* **ACTIVITY**: Write the data out again in full, with no departure from the original.

──────── INFORMATION SUPPLIED

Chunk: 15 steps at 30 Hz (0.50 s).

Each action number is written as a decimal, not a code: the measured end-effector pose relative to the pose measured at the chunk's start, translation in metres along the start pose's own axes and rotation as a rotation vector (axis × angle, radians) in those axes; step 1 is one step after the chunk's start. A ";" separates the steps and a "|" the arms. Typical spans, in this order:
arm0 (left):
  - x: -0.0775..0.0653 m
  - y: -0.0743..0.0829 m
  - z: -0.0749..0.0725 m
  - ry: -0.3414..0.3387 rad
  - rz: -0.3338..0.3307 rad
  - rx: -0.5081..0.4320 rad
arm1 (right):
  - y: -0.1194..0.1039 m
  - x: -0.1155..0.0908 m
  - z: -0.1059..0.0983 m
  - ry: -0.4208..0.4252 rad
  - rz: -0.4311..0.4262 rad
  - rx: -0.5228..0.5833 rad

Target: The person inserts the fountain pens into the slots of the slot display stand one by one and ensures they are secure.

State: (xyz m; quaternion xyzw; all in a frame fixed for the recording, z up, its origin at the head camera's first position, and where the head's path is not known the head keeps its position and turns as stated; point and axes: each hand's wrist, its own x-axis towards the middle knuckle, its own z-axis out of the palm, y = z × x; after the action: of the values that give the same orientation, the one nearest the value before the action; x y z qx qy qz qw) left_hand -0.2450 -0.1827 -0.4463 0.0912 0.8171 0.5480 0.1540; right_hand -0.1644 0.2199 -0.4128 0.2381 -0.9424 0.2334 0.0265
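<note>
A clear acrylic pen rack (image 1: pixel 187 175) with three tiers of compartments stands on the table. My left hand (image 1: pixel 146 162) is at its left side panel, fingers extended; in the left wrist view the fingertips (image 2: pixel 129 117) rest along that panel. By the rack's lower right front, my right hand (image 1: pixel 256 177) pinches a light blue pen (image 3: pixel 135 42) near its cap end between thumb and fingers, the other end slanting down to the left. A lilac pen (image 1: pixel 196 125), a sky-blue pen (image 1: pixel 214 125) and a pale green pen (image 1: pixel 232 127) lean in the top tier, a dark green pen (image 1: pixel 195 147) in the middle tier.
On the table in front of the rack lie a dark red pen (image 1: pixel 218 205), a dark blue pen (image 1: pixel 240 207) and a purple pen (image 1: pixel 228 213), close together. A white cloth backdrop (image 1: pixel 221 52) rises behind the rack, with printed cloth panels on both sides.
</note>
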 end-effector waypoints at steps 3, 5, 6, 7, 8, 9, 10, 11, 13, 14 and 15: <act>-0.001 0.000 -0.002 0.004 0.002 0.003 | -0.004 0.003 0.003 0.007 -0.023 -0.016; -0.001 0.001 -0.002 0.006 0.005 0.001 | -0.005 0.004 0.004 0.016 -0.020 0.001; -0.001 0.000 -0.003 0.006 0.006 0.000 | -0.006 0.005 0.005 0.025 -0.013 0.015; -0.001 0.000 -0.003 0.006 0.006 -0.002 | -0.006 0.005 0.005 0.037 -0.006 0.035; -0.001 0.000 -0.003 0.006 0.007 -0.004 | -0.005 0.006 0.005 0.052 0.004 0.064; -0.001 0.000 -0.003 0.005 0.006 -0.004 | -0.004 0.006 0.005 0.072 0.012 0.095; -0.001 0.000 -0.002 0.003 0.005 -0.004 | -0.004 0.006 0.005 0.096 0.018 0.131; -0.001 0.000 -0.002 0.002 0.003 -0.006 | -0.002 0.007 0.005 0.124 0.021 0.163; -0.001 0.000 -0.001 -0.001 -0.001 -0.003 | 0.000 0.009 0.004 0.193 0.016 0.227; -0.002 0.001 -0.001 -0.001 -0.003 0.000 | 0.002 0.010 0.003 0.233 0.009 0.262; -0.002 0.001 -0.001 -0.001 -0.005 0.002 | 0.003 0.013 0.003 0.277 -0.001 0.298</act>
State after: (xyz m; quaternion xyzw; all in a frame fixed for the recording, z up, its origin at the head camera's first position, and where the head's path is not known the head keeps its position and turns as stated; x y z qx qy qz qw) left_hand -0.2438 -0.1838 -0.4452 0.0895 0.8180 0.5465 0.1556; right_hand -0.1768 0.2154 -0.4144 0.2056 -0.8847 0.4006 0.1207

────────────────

* **EXERCISE RESPONSE**:
Chunk: 15 steps at 30 Hz (0.50 s).

Each action number is written as a decimal, not a code: the measured end-effector pose relative to the pose measured at the chunk's start, translation in metres along the start pose's own axes and rotation as a rotation vector (axis × angle, radians) in those axes; step 1 is one step after the chunk's start. A ";" separates the steps and a "|" the arms. Typical spans, in this order:
arm0 (left):
  - x: -0.0775..0.0653 m
  - y: -0.0743..0.0829 m
  - z: -0.0749..0.0725 m
  - ry: -0.3414..0.3387 rad
  - rz: -0.3338..0.3307 rad
  - rx: -0.5081..0.4320 rad
arm1 (right):
  - y: -0.1194..0.1039 m
  - x: -0.1155..0.0908 m
  - z: -0.1059..0.0983 m
  - ry: -0.4208..0.4252 rad
  - rz: -0.4311..0.4262 rad
  - rx: -0.5228..0.5833 rad

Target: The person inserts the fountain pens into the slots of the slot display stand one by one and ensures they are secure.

State: (xyz m; quaternion xyzw; all in a frame fixed for the recording, z up, its origin at the head camera's first position, and where the head's path is not known the head keeps its position and turns as stated; point and axes: each hand's wrist, its own x-axis towards the middle knuckle, its own z-axis out of the palm, y = z × x; after the action: of the values that give the same orientation, the one nearest the value before the action; x y z qx qy qz qw) left_hand -0.2450 -0.1827 -0.4463 0.0912 0.8171 0.5480 0.1540; right_hand -0.1644 0.2199 -0.4128 0.2381 -0.9424 0.2334 0.0265
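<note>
A clear acrylic pen rack (image 1: pixel 187 175) with three tiers of compartments stands on the table. My left hand (image 1: pixel 146 162) is at its left side panel, fingers extended; in the left wrist view the fingertips (image 2: pixel 129 117) rest along that panel. By the rack's lower right front, my right hand (image 1: pixel 256 177) pinches a light blue pen (image 3: pixel 135 42) near its cap end between thumb and fingers, the other end slanting down to the left. A lilac pen (image 1: pixel 196 125), a sky-blue pen (image 1: pixel 214 125) and a pale green pen (image 1: pixel 232 127) lean in the top tier, a dark green pen (image 1: pixel 195 147) in the middle tier.
On the table in front of the rack lie a dark red pen (image 1: pixel 218 205), a dark blue pen (image 1: pixel 240 207) and a purple pen (image 1: pixel 228 213), close together. A white cloth backdrop (image 1: pixel 221 52) rises behind the rack, with printed cloth panels on both sides.
</note>
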 end-effector waypoints at steps 3, 5, 6, 7, 8, 9, 10, 11, 13, 14 and 15: <act>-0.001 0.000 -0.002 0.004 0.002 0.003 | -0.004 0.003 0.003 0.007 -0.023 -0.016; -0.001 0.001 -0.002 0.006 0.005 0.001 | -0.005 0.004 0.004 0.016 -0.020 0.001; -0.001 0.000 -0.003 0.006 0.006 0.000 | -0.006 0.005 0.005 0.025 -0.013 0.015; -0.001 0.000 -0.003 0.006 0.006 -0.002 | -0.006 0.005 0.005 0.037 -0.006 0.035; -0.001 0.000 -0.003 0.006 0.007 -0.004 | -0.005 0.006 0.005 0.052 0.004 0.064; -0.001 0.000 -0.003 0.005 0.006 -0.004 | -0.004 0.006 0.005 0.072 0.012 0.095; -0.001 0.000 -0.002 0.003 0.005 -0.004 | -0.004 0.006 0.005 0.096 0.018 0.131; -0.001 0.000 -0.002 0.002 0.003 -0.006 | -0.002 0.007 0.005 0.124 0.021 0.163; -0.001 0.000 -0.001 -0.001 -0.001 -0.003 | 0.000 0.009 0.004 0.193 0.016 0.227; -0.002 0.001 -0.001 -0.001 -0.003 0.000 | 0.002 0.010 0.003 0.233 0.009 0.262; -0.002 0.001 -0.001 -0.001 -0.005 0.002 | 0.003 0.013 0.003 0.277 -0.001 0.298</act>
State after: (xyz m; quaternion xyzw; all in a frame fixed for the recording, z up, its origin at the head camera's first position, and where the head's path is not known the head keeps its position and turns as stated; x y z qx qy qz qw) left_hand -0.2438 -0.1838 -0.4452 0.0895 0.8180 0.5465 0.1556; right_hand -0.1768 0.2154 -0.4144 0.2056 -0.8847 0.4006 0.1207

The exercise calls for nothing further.